Repository structure (file layouts, cookiecutter templating engines, distribution options) #1

agriyakhetarpal · 2023-07-28T06:09:03Z

Starting this as a placeholder issue for tracking down tasks to be completed and those that are complete. I will be dividing these into separate issues and PRs

Cookiecutters

as suggested by @Saransh-cpp

Examples

Suggestions from @brosaplanella:

"A bit different, but Julia has DrWatson.jl which has many cool features, maybe we can get some ideas".
A figures folder (with a .gitkeep)
A data folder (later we could have some pipelines to process it, like the Data Science example above).

Possible layout

The folder structure can look like this

├── .github/workflows
├── src
├── data
└── docs
      ├── examples  # notebooks that can be rendered with nbsphinx
      ├── _static
      ├── sphinxext
      ├── source
      └── conf.py
├── tests  # (optional)
├── parameters
    └── my_parameters.py  # contains the get_parameter_values() function
├── examples/  # alternatively, example scripts or notebooks that are not to be rendered with the Sphinx builder
├── pyproject.toml
├── README.md
├── .pre-commit-config.yaml
├── .readthedocs.yaml
├── .env # contains DATA_PATH
├── noxfile.py  # (or tox.ini, if users want to use tox)

The required documentation should

Explain how to clone this template to start a new project
Explain how to rename the project in pyproject.toml and docs/conf.py
Explain how to structure a typical project with source files and utility classes and methods (in src/), unit tests with
Parameter entry points in pyproject.toml, with

[project.entry-points.pybamm_parameter_sets]
MyParameters = "package_name.parameters.my_parameters:get_parameter_values"

Point to the PyBaMM documentation wherein the developments and advancements in this repository shall be reflected on a separate page or section in the user guide

which can then be accessed as pybamm.ParameterValues(“MyParameters”) in the source code.

Tracked in #6.

Configuration options

Build-backends

hatch
flit
poetry
setuptools (later)

Documentation

Theme
Sphinx extensions

Project structure

Project metadata in pyproject.toml
and so on

Available licenses (#2)

MIT
Apache-2.0
BSD-3-Clause
and so on (should be permissive licenses suitable for collaborative research practices and open science)

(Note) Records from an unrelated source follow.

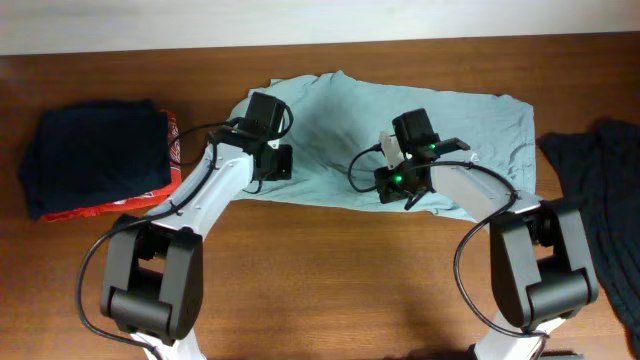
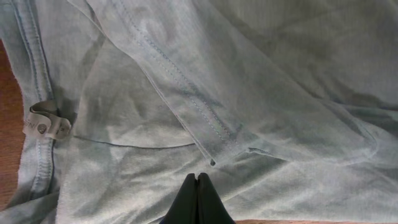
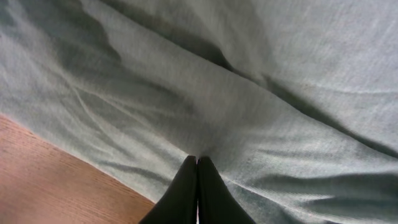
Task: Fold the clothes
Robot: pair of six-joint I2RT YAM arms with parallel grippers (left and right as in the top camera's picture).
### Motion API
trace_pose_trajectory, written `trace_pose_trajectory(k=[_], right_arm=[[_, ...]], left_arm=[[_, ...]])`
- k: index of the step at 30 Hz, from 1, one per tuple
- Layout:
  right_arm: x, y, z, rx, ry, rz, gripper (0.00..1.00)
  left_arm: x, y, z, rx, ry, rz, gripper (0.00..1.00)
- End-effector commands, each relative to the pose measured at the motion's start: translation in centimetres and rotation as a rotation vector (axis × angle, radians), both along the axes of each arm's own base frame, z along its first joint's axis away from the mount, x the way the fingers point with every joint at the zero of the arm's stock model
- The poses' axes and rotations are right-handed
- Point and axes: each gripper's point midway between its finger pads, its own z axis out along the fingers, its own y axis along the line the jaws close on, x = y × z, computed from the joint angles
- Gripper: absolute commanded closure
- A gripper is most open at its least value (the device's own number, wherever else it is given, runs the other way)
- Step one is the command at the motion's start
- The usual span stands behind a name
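Note:
The pale grey-blue T-shirt point(image 1: 400, 115) lies wrinkled and spread across the far middle of the table. My left gripper point(image 1: 281, 166) sits at its near left edge. In the left wrist view the jaws point(image 2: 197, 177) are closed together on the cloth point(image 2: 261, 93) by a stitched hem, near the neck label point(image 2: 46, 122). My right gripper point(image 1: 396, 186) sits at the shirt's near edge further right. In the right wrist view its jaws point(image 3: 197, 159) are closed on a pinch of cloth point(image 3: 280, 93), with creases running out from the tips.
A folded navy garment point(image 1: 95, 160) lies on a red one point(image 1: 172, 140) at the far left. A loose dark navy-black garment point(image 1: 600, 190) lies at the right edge. Bare wooden table point(image 1: 330, 280) lies in front of the shirt.

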Motion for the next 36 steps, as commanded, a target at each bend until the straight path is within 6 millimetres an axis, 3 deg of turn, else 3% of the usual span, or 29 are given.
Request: trace_pose_trajectory(k=[1, 8, 14, 21, 25, 29, 35, 36], right_arm=[[-0.4, 0.5, -0.3, 0.008, 0.009, 0.047, 0.96], [-0.7, 0.3, -1.6, -0.005, 0.038, 0.051, 0.96], [0.4, 0.0, -1.5, -0.023, -0.009, 0.039, 0.96], [3.1, -1.0, -0.9, -0.055, -0.116, -0.003, 0.96], [4.6, -2.6, -0.2, -0.032, -0.141, -0.093, 0.96], [5.6, -4.0, 1.4, -0.027, -0.13, -0.126, 0.96], [6.7, -6.0, 7.4, -0.042, -0.076, -0.174, 0.95], [6.3, -6.3, 8.4, -0.046, -0.053, -0.179, 0.9]], left_arm=[[0.4, 0.3, 0.1, 0.016, -0.01, 0.003, 0.99], [0.4, 0.3, 0.1, 0.016, -0.011, 0.003, 0.99], [0.4, 0.3, 0.1, 0.017, -0.011, 0.003, 0.99], [0.4, 0.3, 0.1, 0.017, -0.011, 0.003, 0.99], [0.4, 0.3, 0.1, 0.017, -0.011, 0.003, 0.99], [0.7, 0.6, 0.2, 0.033, -0.022, 0.011, 0.99], [1.5, 0.8, 2.0, 0.066, -0.053, -0.017, 0.99], [1.5, 0.8, 2.4, 0.069, -0.051, -0.02, 0.99]])
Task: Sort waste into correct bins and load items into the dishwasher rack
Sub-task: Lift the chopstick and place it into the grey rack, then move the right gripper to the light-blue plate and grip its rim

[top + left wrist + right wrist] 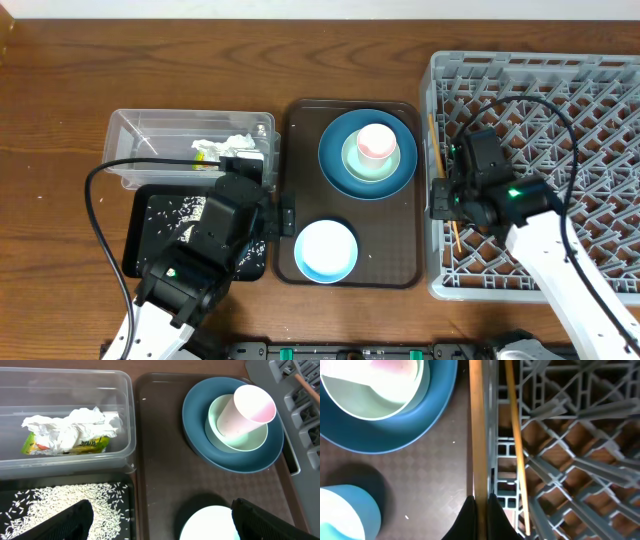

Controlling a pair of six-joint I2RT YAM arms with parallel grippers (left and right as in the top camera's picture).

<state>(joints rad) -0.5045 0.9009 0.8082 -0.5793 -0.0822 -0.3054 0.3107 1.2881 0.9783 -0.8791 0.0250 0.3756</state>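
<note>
My right gripper (pixel 440 200) (pixel 480 505) is shut on a wooden chopstick (pixel 478 430) (pixel 432 135) at the left wall of the grey dishwasher rack (pixel 600 80) (pixel 570 460). A second chopstick (pixel 515 435) (pixel 455 235) lies inside the rack. My left gripper (pixel 280 215) (pixel 160 525) is open and empty above the light-blue bowl (pixel 326 250) (pixel 207 525). The white-pink cup (pixel 376 142) (pixel 245 410) sits in the pale-green bowl (pixel 352 160) on the dark-blue plate (pixel 335 170). The napkin (pixel 70 427) and wrapper (pixel 90 445) lie in the clear tub (pixel 150 125). Rice (pixel 65 497) covers the black tray (pixel 140 255).
The brown serving tray (pixel 395 250) (pixel 160 460) holds the plate stack and the light-blue bowl, between the bins on the left and the rack on the right. Black cables run from both arms over the table and the rack.
</note>
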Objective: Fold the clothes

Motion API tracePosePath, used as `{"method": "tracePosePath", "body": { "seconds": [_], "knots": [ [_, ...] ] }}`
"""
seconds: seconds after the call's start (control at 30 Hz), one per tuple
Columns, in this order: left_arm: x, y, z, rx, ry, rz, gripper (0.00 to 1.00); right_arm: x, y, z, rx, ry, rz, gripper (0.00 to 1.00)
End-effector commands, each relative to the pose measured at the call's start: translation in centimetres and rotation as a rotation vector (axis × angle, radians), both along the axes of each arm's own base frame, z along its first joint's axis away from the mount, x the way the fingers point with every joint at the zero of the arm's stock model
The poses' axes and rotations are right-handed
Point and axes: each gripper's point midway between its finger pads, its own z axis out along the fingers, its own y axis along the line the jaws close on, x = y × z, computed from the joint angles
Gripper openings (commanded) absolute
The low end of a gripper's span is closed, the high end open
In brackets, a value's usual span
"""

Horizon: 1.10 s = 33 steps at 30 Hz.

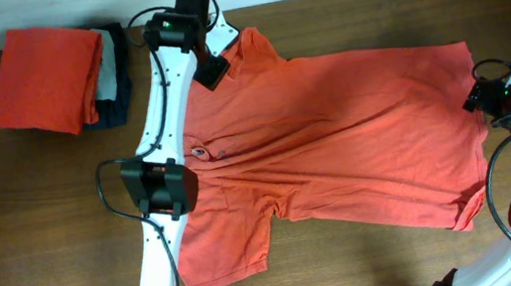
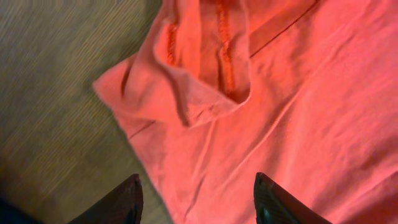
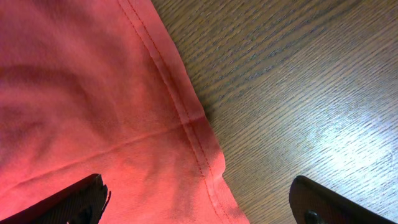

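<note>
With the coral-red T-shirt (image 1: 336, 142) spread across the middle of the tabletop (image 1: 49, 242), the left gripper (image 2: 198, 202) over the crumpled far sleeve (image 2: 180, 93) and the right gripper (image 3: 202, 208) straddling the hem (image 3: 186, 118) near the right edge both hang released and empty, so either may pinch only one layer and drag the shirt askew.

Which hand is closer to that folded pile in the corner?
Left. The left hand hovers over the shirt sleeve at the end nearest the pile; the right hand is at the far hem.
</note>
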Motion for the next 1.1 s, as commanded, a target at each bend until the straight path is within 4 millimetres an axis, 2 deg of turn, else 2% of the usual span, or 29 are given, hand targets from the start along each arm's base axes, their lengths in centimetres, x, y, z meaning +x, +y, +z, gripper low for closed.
{"method": "tracePosePath", "body": {
  "seconds": [0.0,0.17,0.33,0.57,0.8,1.0,1.07],
  "knots": [
    [0.1,-1.1,-1.4,-0.040,0.015,-0.047,0.57,0.3,-0.4,0.4,-0.014,-0.009,-0.007,0.99],
    [0.4,-1.3,-2.6,-0.058,0.029,0.015,0.57,0.3,-0.4,0.4,-0.014,-0.009,-0.007,0.99],
    [0.3,-1.7,-3.7,-0.036,0.032,-0.051,0.57,0.3,-0.4,0.4,-0.014,-0.009,-0.007,0.99],
    [1.3,-2.1,-5.3,-0.043,0.008,-0.054,0.58,0.3,-0.4,0.4,-0.014,-0.009,-0.007,0.99],
    [2.3,-2.6,-5.1,-0.055,-0.034,-0.058,0.62,0.4,-0.4,0.4,-0.015,-0.009,-0.007,0.99],
    [2.4,-2.6,-5.1,-0.055,-0.038,-0.058,0.61,0.3,-0.4,0.4,-0.014,-0.009,-0.007,0.99],
    [2.4,-2.6,-5.1,-0.056,-0.038,-0.058,0.56,0.3,-0.4,0.4,-0.014,-0.009,-0.007,0.99]
  ]
}}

Addendum 27/02/2024: another thing we would want would be entry points for models in the PyBaMM model structure rather than just parameter sets, please see pybamm-team/PyBaMM#3839 (comment)

The text was updated successfully, but these errors were encountered:

agriyakhetarpal · 2023-07-28T10:50:07Z

So I am not sure how this will go yet, though I learned that cruft retains full compatibility with templates based on cookiecutter, but copier has some differences (it uses a YAML file instead of JSON for the project specification).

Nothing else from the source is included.